Two misses, both the kind that get project managers in trouble. The milestone strip leads with the proposed cutover date rather than the approved baseline; it says "approval requested" underneath, but a committee member skimming the strip reads the new date as fact. And the training tripwire, captured perfectly in the report, vanished from the deck commentary. It survived one summary and died in the second.
Copilot never got to play at home. Copilot inside PowerPoint returned "Something went wrong and I couldn't read the presentation" three times. The fallback, the same prompt and files into browser Copilot, produced something that looks right for about half a second: navy background, the right greens and ambers, my footer on every slide. Then you look closer. Every word is in Microsoft's Aptos Mono rather than my brand fonts. The logo is gone; there are no images in the file at all. The RAG table is text boxes painted to look like a table. The chart was deleted and replaced with stat boxes. The agenda slide was removed, two slides I never designed were invented, and a strapline I never wrote was stamped across every page. The content inside the wrong deck was largely accurate, and it kept the tripwire ChatGPT lost. It also added a project manager name to the title slide that appears in none of the ten files. It took my surname from my Microsoft account and signed my name to a deck I didn't make.
Deck scores: ChatGPT fidelity 5, accuracy 4, rework 4. Copilot fidelity 1, accuracy 4, rework 2.
Final scorecard

The trust check
The name is the finding I'd want every reader to sit with. A tool signed into your work account will helpfully reach into your profile and write things into deliverables that your sources never contained. Here it was a surname. On your project it could be a distribution list, a calendar detail, a colleague's title. Nothing in the output warns you it happened. Check what the AI knew that you didn't tell it.
Who should use which
If your deliverable is a branded template and the content already exists, ChatGPT handled file fidelity better than anything I've tested to date. If your organisation lives in M365 and Copilot's native editing works on your files, that convenience is real; it has worked for me on real work before this test. On this evidence, don't assume it will work on the file that matters on the day it matters.

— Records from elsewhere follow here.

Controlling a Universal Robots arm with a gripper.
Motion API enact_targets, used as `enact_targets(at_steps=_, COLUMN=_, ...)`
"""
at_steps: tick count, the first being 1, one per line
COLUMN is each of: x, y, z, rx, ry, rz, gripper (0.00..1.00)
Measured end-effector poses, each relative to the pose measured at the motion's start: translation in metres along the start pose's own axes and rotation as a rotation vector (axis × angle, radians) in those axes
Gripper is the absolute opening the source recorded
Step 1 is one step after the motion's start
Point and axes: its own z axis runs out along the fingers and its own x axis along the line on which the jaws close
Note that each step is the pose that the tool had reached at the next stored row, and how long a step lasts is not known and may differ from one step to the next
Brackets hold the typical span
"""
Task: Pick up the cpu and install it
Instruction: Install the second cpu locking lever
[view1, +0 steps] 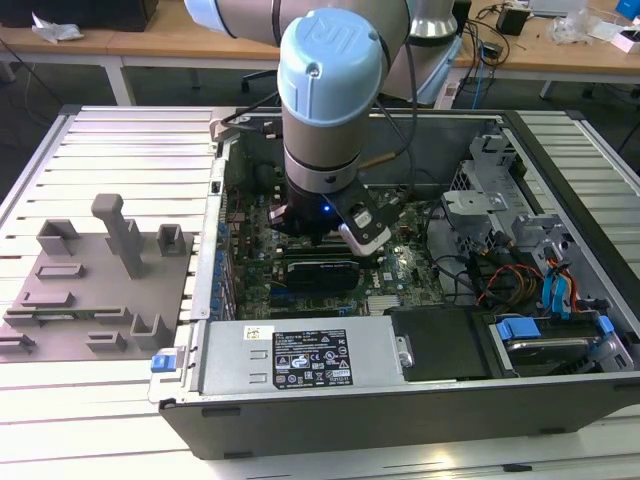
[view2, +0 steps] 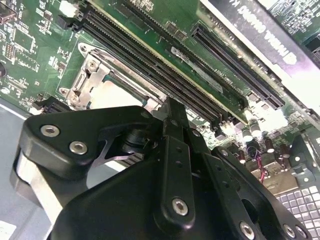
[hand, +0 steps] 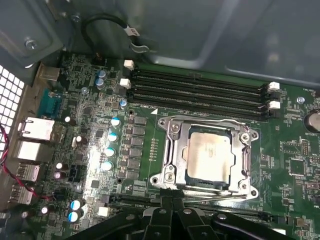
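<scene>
We are looking at a robot arm reaching down into an open computer case, its pincer hanging low over the green motherboard. The cpu, a silvery square, is sitting in its metal socket frame just ahead of the pincer's tips. The black fingers are appearing drawn together, gripping nothing. Memory slots are lying beyond the socket, farther from the pincer.
</scene>
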Motion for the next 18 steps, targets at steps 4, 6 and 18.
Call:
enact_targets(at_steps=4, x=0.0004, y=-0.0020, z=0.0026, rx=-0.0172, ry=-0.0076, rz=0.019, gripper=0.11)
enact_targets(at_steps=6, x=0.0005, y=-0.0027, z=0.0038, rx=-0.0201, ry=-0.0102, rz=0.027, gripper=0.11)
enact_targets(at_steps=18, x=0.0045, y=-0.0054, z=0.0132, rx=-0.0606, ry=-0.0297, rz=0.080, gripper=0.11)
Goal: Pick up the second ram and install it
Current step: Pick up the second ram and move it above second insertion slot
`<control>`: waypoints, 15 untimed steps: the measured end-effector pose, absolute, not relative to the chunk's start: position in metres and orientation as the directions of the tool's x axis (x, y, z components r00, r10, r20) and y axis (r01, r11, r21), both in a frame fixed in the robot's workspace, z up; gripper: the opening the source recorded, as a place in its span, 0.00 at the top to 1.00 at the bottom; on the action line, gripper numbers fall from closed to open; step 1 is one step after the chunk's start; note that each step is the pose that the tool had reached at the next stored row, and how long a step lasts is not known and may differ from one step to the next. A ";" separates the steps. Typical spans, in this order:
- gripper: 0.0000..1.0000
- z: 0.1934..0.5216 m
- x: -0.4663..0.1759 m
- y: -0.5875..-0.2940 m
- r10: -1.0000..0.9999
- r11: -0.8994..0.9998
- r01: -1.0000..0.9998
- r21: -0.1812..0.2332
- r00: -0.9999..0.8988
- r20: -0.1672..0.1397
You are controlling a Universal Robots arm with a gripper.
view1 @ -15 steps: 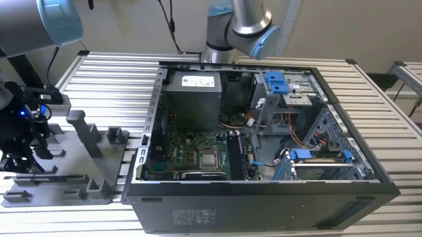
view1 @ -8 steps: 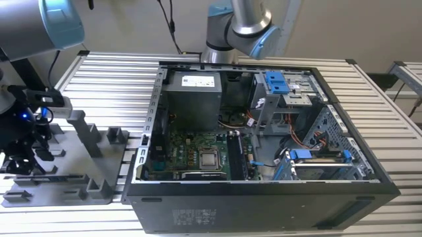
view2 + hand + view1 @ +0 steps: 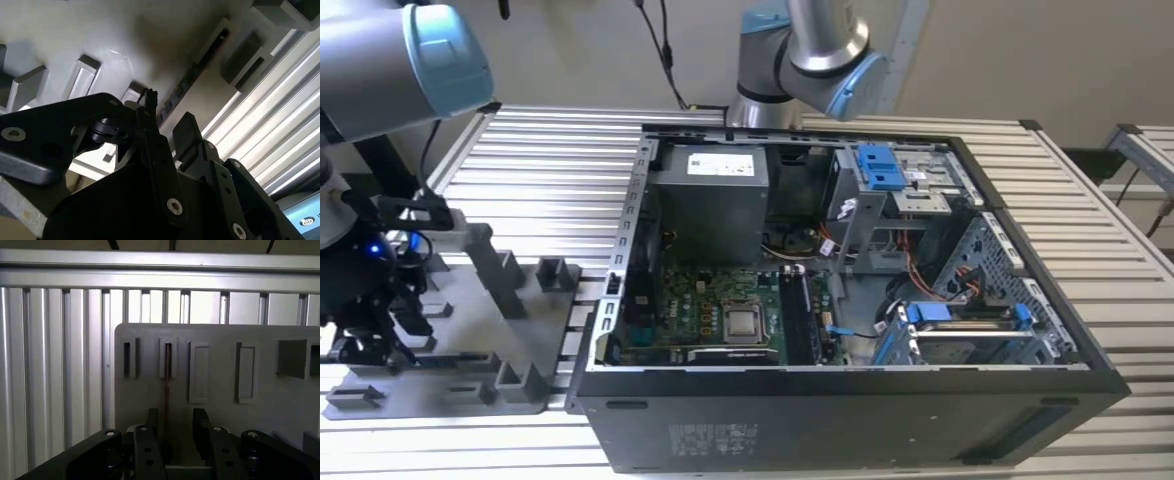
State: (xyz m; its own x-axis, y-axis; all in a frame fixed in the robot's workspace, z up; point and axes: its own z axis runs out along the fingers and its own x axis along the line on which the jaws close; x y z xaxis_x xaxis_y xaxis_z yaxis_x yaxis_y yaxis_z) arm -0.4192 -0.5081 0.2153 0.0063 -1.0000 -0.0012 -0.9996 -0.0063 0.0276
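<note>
Plainly, little writing can be made out: in the exterior view a white label (image 3: pixel 720 160) sits on the grey power supply (image 3: pixel 707 215) inside the open computer case (image 3: pixel 854 420), and a pale printed sticker (image 3: pixel 714 437) sits on the case's dark outer side, both too small to read. The case lies on a bench (image 3: pixel 560 150) of ribbed aluminium slats, with a plain pale wall (image 3: pixel 1014 50) behind it. Inside the case a green motherboard (image 3: pixel 707 310) carries a square metal processor (image 3: pixel 744 322). At the exterior view's left a grey fixture plate (image 3: pixel 400 400) with upright posts rests on the slats, and the arm (image 3: pixel 400 50) reaches down over it so that the tool (image 3: pixel 374 340) hangs low at the plate. In the first wrist view the second ram (image 3: pixel 167 385) stands on edge in a narrow slot (image 3: pixel 167 352) of the plate, seen as a thin dark line. The tool (image 3: pixel 176 415) is released: its black fingers (image 3: pixel 201 422) stand apart on either side of the stick, with open space between the stick and one finger. In the second wrist view the same stick (image 3: pixel 187 80) runs along the plate as a dark strip with chips, and the tool (image 3: pixel 167 120) straddles its near end.
</note>
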 end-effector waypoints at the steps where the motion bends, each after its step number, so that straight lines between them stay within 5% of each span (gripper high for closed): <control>1: 0.58 0.214 -0.419 -0.510 -1.000 -0.007 -1.000 0.028 0.007 -0.001; 15: 0.58 0.199 -0.421 -0.513 -0.999 -0.035 -0.999 0.019 0.035 -0.001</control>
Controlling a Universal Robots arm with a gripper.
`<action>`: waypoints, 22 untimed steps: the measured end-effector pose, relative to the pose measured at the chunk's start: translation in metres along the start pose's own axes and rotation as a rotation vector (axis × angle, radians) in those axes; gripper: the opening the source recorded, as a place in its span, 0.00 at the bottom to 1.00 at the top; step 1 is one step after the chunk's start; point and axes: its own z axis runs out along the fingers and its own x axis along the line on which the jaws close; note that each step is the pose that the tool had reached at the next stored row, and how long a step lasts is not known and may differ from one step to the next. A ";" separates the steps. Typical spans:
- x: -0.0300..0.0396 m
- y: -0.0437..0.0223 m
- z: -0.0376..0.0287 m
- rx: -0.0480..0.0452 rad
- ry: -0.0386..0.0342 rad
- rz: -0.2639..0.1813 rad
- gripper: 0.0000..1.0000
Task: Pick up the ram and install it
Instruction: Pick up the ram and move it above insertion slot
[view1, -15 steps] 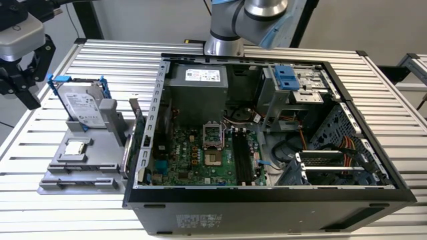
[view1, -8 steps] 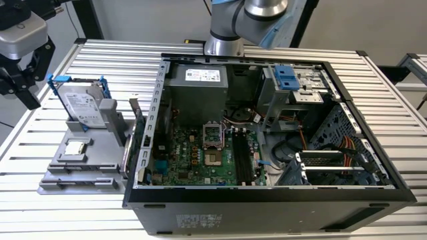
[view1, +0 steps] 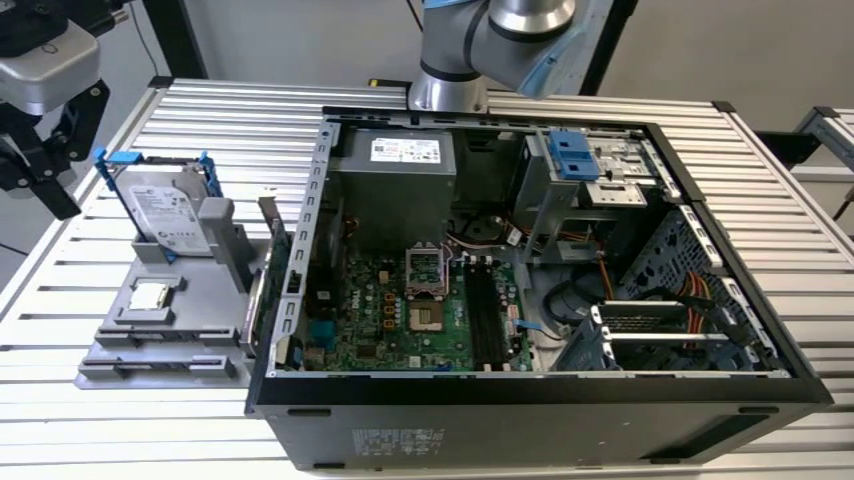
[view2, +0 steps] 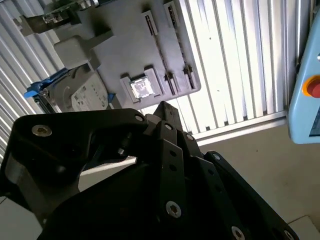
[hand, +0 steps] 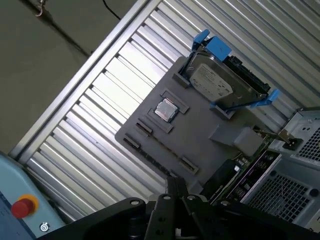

Who should avoid both: anyone planning to send the output unchecked. Both decks contained a miss that would have misled a steering committee.
Run this test yourself
The scorecard, the exact prompt and the full ten-file notes pack (with the answer key to all ten traps) are free to download from the template page HERE, run it on Claude, Gemini, or whatever your work gives you, and score it before you send anything to anybody important.
Watch the full test: [FILL video link]
Uncertainty
One day, one project, one template, one tenant. This is a first take. Copilot's native editing has worked for me on real files before this test, so the in-app failure may be file-specific or tenant-specific. Results will change as both tools change.
What would change the view
Copilot reading the file it lives next to. The content quality underneath was competitive, the tripwire survival was better than ChatGPT's, and native editing that actually functions removes the whole rebuild failure class. One working run on the same template and this score changes. I'll retest when Microsoft ships a fix or when readers tell me their tenant behaves differently.